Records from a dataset
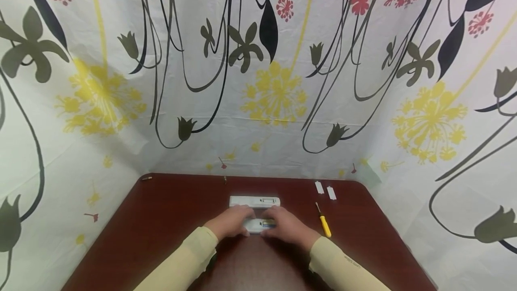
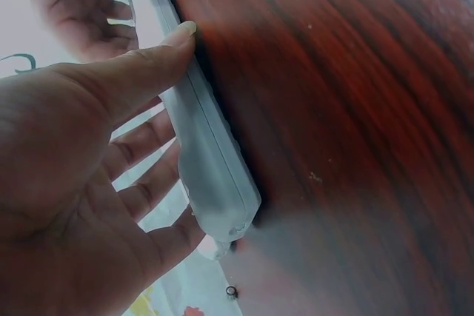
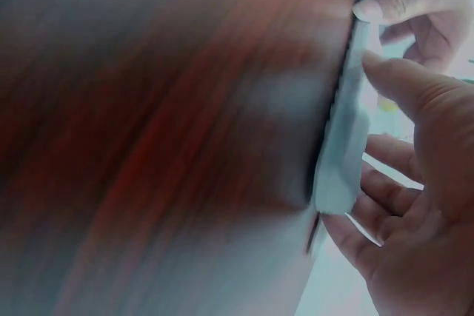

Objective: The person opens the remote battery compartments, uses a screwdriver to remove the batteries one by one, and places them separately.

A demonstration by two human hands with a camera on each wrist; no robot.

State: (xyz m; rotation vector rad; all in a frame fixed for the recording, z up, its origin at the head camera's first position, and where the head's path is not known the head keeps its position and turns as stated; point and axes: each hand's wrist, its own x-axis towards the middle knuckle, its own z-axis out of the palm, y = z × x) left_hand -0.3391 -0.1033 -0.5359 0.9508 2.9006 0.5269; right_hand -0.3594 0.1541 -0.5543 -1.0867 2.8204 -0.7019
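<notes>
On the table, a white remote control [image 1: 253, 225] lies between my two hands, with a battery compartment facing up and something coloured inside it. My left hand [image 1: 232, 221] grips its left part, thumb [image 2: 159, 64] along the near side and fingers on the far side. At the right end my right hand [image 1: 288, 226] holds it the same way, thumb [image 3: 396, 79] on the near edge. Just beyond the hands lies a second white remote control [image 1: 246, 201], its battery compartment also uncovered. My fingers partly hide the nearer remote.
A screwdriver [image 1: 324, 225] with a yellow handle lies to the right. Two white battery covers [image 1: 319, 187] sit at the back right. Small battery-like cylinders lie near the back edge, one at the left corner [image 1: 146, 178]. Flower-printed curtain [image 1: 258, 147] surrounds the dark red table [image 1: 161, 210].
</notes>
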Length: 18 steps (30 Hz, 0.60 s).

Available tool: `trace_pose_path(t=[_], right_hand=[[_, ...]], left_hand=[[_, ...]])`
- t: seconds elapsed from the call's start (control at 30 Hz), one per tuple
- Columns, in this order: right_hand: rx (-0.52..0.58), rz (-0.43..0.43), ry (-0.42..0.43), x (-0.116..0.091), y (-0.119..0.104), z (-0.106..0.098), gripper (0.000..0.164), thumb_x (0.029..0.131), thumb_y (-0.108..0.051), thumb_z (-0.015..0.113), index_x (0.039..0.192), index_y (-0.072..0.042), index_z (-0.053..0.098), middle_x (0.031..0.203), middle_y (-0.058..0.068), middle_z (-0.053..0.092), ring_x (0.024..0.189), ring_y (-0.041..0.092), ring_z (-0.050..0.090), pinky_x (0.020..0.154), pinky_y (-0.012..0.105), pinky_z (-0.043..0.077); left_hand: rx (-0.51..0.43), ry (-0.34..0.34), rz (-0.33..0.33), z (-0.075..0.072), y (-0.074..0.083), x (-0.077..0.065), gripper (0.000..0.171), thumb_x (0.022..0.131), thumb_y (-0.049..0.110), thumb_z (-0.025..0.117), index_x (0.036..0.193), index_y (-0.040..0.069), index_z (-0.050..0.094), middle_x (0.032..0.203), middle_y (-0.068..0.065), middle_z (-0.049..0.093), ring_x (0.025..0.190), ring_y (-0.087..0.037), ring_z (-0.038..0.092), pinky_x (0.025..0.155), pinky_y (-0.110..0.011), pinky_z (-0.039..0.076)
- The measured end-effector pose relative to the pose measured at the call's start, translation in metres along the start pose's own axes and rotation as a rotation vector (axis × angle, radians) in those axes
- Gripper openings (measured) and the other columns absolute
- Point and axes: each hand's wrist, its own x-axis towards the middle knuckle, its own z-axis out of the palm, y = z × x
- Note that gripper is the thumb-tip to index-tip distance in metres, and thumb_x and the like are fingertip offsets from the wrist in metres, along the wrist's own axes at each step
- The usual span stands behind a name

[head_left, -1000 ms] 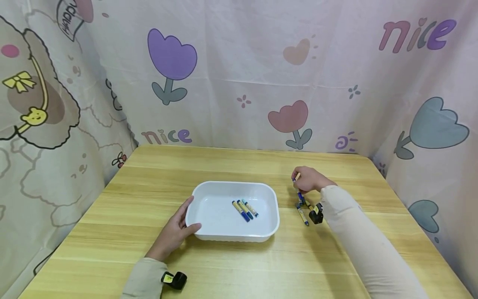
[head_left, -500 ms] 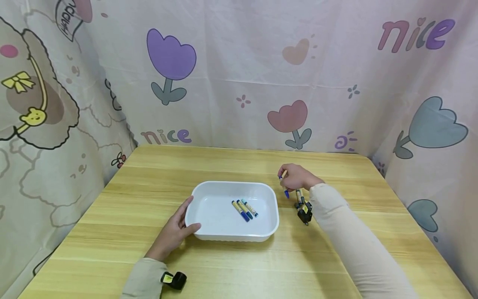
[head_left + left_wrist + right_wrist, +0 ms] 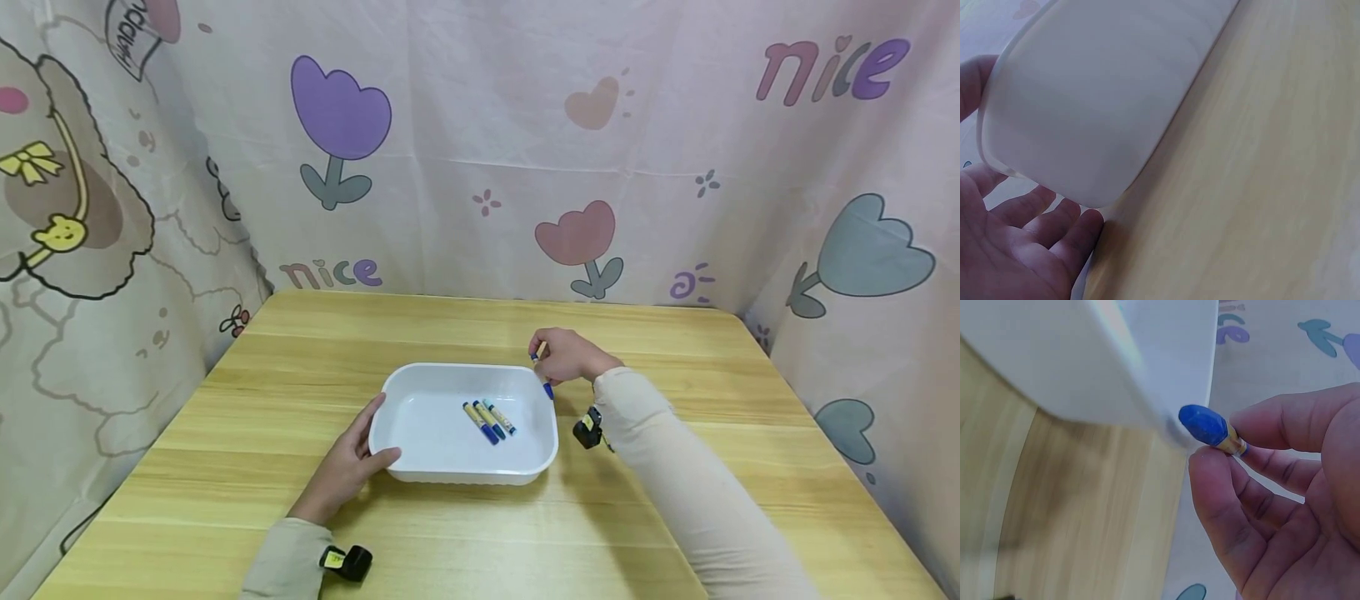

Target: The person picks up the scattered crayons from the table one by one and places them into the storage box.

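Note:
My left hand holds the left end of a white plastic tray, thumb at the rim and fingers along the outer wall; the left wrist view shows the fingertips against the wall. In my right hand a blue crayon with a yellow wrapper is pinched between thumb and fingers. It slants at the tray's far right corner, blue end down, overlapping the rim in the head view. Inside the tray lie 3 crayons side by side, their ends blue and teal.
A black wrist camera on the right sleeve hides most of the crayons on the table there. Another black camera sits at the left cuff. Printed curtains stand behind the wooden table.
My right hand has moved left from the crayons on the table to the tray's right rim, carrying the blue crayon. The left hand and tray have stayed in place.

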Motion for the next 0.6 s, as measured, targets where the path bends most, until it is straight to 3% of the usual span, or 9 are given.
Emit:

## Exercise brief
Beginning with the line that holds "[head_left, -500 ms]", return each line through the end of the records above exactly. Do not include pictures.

## Problem solution
[head_left, -500 ms] 
[head_left + left_wrist + right_wrist, +0 ms] 

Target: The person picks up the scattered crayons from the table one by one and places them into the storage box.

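Note:
My left hand holds the left end of a white plastic tray, thumb at the rim and fingers along the outer wall; the left wrist view shows the fingertips against the wall. In my right hand a blue crayon with a yellow wrapper is pinched between thumb and fingers. It slants at the tray's far right corner, blue end down, overlapping the rim in the head view. Inside the tray lie 3 crayons side by side, their ends blue and teal.
A black wrist camera on the right sleeve hides most of the crayons on the table there. Another black camera sits at the left cuff. Printed curtains stand behind the wooden table.
My right hand has moved left from the crayons on the table to the tray's right rim, carrying the blue crayon. The left hand and tray have stayed in place.
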
Motion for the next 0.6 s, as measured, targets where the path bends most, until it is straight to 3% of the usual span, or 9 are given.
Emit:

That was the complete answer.